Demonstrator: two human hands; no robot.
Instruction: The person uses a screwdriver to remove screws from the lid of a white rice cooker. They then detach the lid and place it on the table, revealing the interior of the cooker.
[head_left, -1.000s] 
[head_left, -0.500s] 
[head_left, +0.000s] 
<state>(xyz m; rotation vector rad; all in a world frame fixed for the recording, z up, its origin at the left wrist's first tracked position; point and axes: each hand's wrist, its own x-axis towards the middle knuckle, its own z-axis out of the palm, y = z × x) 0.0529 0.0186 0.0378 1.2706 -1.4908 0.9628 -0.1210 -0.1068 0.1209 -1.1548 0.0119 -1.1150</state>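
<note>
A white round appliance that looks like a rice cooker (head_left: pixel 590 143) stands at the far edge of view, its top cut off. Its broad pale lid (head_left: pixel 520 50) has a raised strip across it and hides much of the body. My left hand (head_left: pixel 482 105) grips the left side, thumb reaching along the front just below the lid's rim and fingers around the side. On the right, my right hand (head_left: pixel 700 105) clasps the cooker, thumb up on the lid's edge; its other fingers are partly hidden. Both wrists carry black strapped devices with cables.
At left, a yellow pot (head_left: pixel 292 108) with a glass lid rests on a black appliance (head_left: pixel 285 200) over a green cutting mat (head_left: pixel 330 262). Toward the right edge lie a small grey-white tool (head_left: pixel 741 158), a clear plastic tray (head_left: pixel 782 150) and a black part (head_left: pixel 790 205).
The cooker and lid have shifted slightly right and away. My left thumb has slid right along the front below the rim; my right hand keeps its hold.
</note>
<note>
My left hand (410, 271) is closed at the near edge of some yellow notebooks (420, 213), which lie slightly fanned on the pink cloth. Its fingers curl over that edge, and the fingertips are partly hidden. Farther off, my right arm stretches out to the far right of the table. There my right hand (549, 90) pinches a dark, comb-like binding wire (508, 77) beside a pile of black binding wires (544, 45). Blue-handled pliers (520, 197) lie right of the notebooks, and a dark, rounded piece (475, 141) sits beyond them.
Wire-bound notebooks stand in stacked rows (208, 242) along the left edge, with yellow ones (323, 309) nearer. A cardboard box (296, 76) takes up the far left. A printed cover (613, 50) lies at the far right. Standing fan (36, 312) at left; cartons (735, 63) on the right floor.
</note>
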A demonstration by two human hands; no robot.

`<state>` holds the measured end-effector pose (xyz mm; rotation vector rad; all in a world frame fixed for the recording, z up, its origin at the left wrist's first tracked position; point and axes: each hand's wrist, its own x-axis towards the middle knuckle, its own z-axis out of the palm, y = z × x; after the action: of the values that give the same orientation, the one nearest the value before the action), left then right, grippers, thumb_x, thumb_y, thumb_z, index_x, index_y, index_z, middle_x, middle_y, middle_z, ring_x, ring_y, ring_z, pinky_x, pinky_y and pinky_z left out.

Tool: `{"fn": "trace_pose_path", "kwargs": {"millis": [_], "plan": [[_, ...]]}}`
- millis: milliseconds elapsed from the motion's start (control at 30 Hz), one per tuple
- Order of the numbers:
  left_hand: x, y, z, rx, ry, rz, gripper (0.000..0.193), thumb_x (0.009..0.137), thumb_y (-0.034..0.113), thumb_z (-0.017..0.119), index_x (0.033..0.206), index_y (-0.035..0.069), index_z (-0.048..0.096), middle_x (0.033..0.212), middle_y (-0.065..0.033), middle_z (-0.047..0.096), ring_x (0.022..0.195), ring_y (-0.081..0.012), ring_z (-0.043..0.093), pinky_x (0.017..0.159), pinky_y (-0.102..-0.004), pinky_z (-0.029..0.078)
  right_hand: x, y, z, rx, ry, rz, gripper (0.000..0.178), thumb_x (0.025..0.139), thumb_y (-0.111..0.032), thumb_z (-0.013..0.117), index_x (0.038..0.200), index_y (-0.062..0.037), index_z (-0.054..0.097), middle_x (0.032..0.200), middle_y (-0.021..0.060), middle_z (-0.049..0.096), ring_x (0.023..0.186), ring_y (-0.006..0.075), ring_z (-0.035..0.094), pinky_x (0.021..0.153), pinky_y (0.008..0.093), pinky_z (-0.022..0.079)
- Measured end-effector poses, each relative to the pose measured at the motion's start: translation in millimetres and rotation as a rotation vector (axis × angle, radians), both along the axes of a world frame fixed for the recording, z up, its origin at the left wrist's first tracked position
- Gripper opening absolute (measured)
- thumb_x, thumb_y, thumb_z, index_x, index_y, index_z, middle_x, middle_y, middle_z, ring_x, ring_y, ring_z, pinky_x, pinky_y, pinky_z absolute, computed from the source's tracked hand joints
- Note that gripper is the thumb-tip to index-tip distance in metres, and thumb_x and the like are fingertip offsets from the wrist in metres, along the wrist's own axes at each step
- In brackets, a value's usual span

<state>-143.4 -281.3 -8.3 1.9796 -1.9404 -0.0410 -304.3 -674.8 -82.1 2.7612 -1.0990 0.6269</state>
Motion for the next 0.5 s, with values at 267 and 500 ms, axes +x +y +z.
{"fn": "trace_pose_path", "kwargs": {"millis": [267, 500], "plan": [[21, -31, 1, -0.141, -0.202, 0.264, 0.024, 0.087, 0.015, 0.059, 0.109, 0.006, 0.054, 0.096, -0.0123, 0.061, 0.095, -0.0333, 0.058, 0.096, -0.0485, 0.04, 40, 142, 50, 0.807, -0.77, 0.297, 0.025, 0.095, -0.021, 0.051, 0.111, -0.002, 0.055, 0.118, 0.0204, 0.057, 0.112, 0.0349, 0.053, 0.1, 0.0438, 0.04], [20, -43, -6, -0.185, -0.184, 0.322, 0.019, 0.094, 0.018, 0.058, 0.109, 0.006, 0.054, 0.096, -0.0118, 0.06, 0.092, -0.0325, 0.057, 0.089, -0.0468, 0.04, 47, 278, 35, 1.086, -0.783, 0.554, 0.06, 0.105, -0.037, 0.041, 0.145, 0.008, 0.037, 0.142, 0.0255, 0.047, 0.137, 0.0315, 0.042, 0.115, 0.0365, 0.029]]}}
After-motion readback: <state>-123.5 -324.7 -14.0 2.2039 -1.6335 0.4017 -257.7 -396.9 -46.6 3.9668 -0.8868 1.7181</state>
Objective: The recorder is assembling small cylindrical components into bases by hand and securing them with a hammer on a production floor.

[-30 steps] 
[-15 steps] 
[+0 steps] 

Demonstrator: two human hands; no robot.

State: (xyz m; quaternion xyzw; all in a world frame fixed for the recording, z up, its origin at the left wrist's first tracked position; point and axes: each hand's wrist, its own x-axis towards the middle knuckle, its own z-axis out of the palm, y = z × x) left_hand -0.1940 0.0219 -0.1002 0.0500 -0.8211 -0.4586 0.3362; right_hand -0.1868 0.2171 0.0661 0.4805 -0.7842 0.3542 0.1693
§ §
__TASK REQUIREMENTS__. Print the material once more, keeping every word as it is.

__WRITTEN RESPONSE__.
Demonstrator: two human hands; no robot.
Instruction: The person uses a screwdriver to remove screws from the lid of a white rice cooker. They then detach the lid and place it on the table, revealing the interior of the cooker.
[head_left, -1.000s] 
[head_left, -0.500s] 
[head_left, +0.000s] 
<state>(xyz m; rotation vector rad; all in a world frame fixed for the recording, z up, its origin at the left wrist's first tracked position; point and axes: each hand's wrist, its own x-axis towards the middle knuckle, its own z-axis out of the palm, y = z × x) 0.0529 0.0186 0.0378 1.2706 -1.4908 0.9628 -0.1210 -0.1068 0.1209 -1.1548 0.0119 -1.1150</state>
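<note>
A white round appliance that looks like a rice cooker (head_left: pixel 590 143) stands at the far edge of view, its top cut off. Its broad pale lid (head_left: pixel 520 50) has a raised strip across it and hides much of the body. My left hand (head_left: pixel 482 105) grips the left side, thumb reaching along the front just below the lid's rim and fingers around the side. On the right, my right hand (head_left: pixel 700 105) clasps the cooker, thumb up on the lid's edge; its other fingers are partly hidden. Both wrists carry black strapped devices with cables.
At left, a yellow pot (head_left: pixel 292 108) with a glass lid rests on a black appliance (head_left: pixel 285 200) over a green cutting mat (head_left: pixel 330 262). Toward the right edge lie a small grey-white tool (head_left: pixel 741 158), a clear plastic tray (head_left: pixel 782 150) and a black part (head_left: pixel 790 205).
The cooker and lid have shifted slightly right and away. My left thumb has slid right along the front below the rim; my right hand keeps its hold.
</note>
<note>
My left hand (410, 271) is closed at the near edge of some yellow notebooks (420, 213), which lie slightly fanned on the pink cloth. Its fingers curl over that edge, and the fingertips are partly hidden. Farther off, my right arm stretches out to the far right of the table. There my right hand (549, 90) pinches a dark, comb-like binding wire (508, 77) beside a pile of black binding wires (544, 45). Blue-handled pliers (520, 197) lie right of the notebooks, and a dark, rounded piece (475, 141) sits beyond them.
Wire-bound notebooks stand in stacked rows (208, 242) along the left edge, with yellow ones (323, 309) nearer. A cardboard box (296, 76) takes up the far left. A printed cover (613, 50) lies at the far right. Standing fan (36, 312) at left; cartons (735, 63) on the right floor.
</note>
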A demonstration by two human hands; no robot.

`<state>` holds the measured end-effector pose (xyz mm; rotation vector rad; all in a world frame fixed for the recording, z up, its origin at the left wrist's first tracked position; point and axes: each hand's wrist, its own x-axis towards the middle knuckle, its own z-axis out of the palm, y = z × x; after the action: of the values that give the same orientation, the one nearest the value before the action), left then right, grippers, thumb_x, thumb_y, thumb_z, index_x, index_y, index_z, middle_x, middle_y, middle_z, ring_x, ring_y, ring_z, pinky_x, pinky_y and pinky_z left out.

Tool: `{"fn": "trace_pose_path", "kwargs": {"millis": [_], "plan": [[_, ...]]}}`
- millis: milliseconds elapsed from the motion's start (control at 30 Hz), one per tuple
- Order of the numbers:
  left_hand: x, y, z, rx, ry, rz, gripper (0.000..0.193), thumb_x (0.009..0.137), thumb_y (-0.034..0.113), thumb_z (-0.017..0.119), index_x (0.033..0.206), index_y (-0.035..0.069), index_z (-0.048..0.096), middle_x (0.033..0.212), middle_y (-0.065..0.033), middle_z (-0.047..0.096), ring_x (0.022..0.195), ring_y (-0.081..0.012), ring_z (-0.043..0.093), pinky_x (0.017..0.159), pinky_y (-0.102..-0.004), pinky_z (-0.029..0.078)
  right_hand: x, y, z, rx, ry, rz, gripper (0.000..0.178), thumb_x (0.025..0.139), thumb_y (-0.111..0.032), thumb_z (-0.013..0.117), index_x (0.038..0.200), index_y (-0.062..0.037), index_z (-0.054..0.097), middle_x (0.032..0.200), middle_y (-0.021..0.060), middle_z (-0.049..0.096), ring_x (0.023..0.186), ring_y (-0.006..0.075), ring_z (-0.035..0.094), pinky_x (0.021..0.153), pinky_y (0.008..0.093), pinky_z (-0.022..0.079)
- Measured end-effector poses, each relative to the pose measured at the motion's start: translation in millimetres and rotation as a rotation vector (axis × angle, radians), both along the axes of a world frame fixed for the recording, z up, its origin at the left wrist's first tracked position
- Gripper opening absolute (measured)
- thumb_x, thumb_y, thumb_z, index_x, index_y, index_z, middle_x, middle_y, middle_z, ring_x, ring_y, ring_z, pinky_x, pinky_y, pinky_z absolute, computed from the source's tracked hand joints
- Note that gripper is the thumb-tip to index-tip distance in metres, and thumb_x and the like are fingertip offsets from the wrist in metres, along the wrist's own axes at each step
- In brackets, a value's usual span

<state>-143.4 -281.3 -8.3 1.9796 -1.9404 -0.0410 -304.3 -674.8 -82.1 2.7612 -1.0990 0.6269</state>
Motion for the next 0.5 s, with values at 267 and 500 ms, axes +x +y +z.
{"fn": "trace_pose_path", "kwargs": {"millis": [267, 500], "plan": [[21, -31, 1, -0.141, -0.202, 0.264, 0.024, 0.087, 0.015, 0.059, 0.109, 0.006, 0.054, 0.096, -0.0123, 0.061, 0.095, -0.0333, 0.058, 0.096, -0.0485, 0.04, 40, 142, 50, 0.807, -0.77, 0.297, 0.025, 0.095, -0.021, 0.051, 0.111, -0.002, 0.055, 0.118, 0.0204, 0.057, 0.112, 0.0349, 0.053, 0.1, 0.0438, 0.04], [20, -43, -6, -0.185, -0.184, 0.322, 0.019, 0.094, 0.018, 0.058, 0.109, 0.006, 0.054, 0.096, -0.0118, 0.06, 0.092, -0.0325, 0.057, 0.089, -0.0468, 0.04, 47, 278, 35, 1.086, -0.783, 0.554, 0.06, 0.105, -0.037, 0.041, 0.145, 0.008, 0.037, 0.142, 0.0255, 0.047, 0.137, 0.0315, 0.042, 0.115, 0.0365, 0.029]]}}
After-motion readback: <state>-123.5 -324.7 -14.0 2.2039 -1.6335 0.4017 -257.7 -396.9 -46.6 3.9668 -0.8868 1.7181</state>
Objective: The recorder is assembling small cylindrical components into bases by hand and securing them with a hammer on a production floor.

[-30 steps] 
[-15 steps] 
[+0 steps] 

Demonstrator: two human hands; no robot.

State: (xyz m; quaternion xyzw; all in a world frame fixed for the recording, z up, its origin at the left wrist's first tracked position; point and axes: each hand's wrist, its own x-axis towards the middle knuckle, its own z-axis out of the palm, y = z × x) left_hand -0.1940 0.0219 -0.1002 0.0500 -0.8211 -0.4586 0.3362; right_hand -0.1868 0.2171 0.0661 0.4805 -0.7842 0.3542 0.1693

What the exercise required is now done.